Big day. Put my clothes in the wash. Went to the gym. And when I got back from my grueling workout, I found translating work waiting for me. A nice large job, too. Better still, it’s a project about something that interests me – can’t tell you what, of course. Still, that means all my big plans for a wild Friday night on the town had to be put on hold. But my immunization will mature on Monday, and then all this pent-up social energy will burst forth upon the world. Look out, Robbinsdale.
Another gorgeous day, it was. Not as warm as some days we’ve had, but it was nice – the little time I spent outside. On the way home from the gym, I actually had the presence of mind to stop at the drug store and pick up the prescription that’s been waiting a couple days. At my age, that’s what they call, “He’s having one of his good days.”
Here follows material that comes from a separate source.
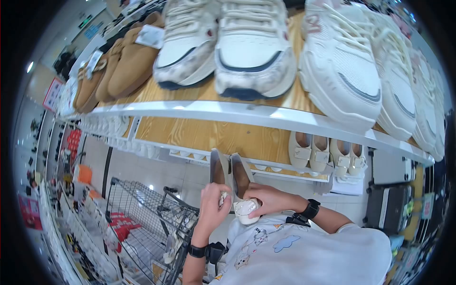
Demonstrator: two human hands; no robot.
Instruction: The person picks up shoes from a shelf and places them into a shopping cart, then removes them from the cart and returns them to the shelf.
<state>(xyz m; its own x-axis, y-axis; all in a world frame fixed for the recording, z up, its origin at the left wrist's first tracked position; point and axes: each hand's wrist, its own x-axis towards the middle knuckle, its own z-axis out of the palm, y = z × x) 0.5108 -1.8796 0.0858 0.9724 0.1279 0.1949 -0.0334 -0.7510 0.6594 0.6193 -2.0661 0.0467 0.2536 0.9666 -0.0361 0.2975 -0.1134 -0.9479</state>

I had a plan to call a guy to inquire about printing up a paper version of The Year of the Warrior (I have the rights for that), but I’ve been too busy translating to look into the details. I’ll keep you posted if it happens.
You’ve likely seen other bloggers writing about the first time they read Lord of the Rings. It seems appropriate to treat Dune the same way. With a new movie adaptation coming up (though I usually don’t see movies until months after they release, if then), I wanted to read the book that’s been sitting on my shelf a while.
I didn’t know anything about the world of Arrakis beyond a few images from the 1984 movie. Having reviewed a bit of the trailer from that movie, I don’t think I’ll spend any more time on it. I watched Zardoz as an impressionable youth. I don’t need anymore rank garbage like that.
I’ve just learned there are 19 books in the series and apparently more on the way, but only six of them are by original author Frank Herbert, so I doubt I’ll make it through even that many.
What I’ve read so far is book one of three in the original book. It’s a great part one, ending on a cliffhanger after all the foreshadowed conflict has crashed on the beach, leaving readers to wonder what happens next.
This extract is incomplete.